◆ **EXERCISE PROMPT**
Restate, word for word, the lines from the opening line of the data through the line containing "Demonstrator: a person", both included, and nothing else.
□ □ □ □ □ □ □
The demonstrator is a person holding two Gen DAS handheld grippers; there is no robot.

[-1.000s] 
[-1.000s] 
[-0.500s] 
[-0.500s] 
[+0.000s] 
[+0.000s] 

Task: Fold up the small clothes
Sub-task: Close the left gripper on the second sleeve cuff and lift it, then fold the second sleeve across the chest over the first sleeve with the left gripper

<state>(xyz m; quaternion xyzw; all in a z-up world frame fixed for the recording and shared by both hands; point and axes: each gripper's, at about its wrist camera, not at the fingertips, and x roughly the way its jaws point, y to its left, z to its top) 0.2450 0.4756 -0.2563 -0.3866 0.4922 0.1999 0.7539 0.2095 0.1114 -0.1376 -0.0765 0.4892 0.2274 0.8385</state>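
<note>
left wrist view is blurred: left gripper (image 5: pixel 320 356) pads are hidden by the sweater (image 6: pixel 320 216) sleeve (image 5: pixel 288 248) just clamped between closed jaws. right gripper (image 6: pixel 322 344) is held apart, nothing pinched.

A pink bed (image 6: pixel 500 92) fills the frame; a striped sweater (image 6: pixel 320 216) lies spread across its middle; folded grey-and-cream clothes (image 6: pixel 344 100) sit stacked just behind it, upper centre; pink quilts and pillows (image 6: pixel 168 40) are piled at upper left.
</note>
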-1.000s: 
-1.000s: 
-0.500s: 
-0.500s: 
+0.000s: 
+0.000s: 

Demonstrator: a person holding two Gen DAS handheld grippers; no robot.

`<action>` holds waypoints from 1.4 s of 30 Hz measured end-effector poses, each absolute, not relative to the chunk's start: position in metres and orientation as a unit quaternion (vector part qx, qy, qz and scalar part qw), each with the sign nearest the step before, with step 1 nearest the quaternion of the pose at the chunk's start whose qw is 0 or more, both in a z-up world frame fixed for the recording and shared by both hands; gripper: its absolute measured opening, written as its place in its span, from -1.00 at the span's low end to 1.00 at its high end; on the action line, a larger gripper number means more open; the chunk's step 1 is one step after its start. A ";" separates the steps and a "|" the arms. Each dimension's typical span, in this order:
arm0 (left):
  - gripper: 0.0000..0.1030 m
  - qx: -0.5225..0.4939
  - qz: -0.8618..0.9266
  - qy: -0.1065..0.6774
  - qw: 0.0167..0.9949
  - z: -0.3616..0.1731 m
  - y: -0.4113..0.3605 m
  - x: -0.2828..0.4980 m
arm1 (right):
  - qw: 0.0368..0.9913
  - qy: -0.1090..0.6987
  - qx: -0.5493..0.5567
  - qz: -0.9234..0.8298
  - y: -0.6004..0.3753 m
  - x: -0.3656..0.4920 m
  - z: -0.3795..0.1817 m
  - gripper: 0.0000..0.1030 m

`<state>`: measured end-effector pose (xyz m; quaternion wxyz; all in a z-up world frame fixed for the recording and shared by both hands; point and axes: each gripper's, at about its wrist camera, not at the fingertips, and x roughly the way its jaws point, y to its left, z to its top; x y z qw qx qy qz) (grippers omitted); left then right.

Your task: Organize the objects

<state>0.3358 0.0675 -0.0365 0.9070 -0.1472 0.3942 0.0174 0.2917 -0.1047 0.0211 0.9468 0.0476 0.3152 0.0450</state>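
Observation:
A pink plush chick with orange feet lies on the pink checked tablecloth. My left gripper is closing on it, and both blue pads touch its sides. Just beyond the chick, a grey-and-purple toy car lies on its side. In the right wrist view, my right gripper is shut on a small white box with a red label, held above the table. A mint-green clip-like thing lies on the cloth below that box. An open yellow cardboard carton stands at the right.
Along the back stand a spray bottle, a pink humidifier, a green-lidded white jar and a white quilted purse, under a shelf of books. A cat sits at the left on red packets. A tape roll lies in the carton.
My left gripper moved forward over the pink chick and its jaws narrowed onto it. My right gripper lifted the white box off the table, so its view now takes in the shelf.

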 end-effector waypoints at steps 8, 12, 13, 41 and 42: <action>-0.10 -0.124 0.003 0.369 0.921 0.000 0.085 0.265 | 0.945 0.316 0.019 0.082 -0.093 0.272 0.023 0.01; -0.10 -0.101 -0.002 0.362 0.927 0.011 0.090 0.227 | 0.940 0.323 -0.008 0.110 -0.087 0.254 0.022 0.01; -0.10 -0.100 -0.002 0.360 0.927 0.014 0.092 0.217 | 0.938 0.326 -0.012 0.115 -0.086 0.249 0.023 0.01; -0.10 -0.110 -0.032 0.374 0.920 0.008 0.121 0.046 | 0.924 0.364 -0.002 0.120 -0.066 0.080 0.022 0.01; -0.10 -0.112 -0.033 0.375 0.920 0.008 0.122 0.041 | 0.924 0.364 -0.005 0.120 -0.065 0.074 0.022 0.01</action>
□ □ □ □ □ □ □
◆ **EXERCISE RESPONSE**
The demonstrator is a person holding two Gen DAS handheld grippers; there is no robot.

[-1.000s] 
[-1.000s] 
[-0.500s] 
[-0.500s] 
[+0.000s] 
[+0.000s] 

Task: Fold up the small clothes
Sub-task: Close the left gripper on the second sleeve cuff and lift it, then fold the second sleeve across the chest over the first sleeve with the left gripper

<state>(xyz m; quaternion xyzw; all in a z-up world frame fixed for the recording and shared by both hands; point and axes: each gripper's, at about its wrist camera, not at the fingertips, and x roughly the way its jaws point, y to its left, z to its top) 0.2450 0.4756 -0.2563 -0.3866 0.4922 0.1999 0.7539 0.2095 0.1114 -0.1376 -0.0765 0.4892 0.2274 0.8385</state>
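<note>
left wrist view is blurred: left gripper (image 5: pixel 320 356) pads are hidden by the sweater (image 6: pixel 320 216) sleeve (image 5: pixel 288 248) just clamped between closed jaws. right gripper (image 6: pixel 322 344) is held apart, nothing pinched.

A pink bed (image 6: pixel 500 92) fills the frame; a striped sweater (image 6: pixel 320 216) lies spread across its middle; folded grey-and-cream clothes (image 6: pixel 344 100) sit stacked just behind it, upper centre; pink quilts and pillows (image 6: pixel 168 40) are piled at upper left.
</note>
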-1.000s: 
-1.000s: 
-0.500s: 
-0.500s: 
+0.000s: 
+0.000s: 

Demonstrator: a person holding two Gen DAS handheld grippers; no robot.

What the exercise asked for is now complete.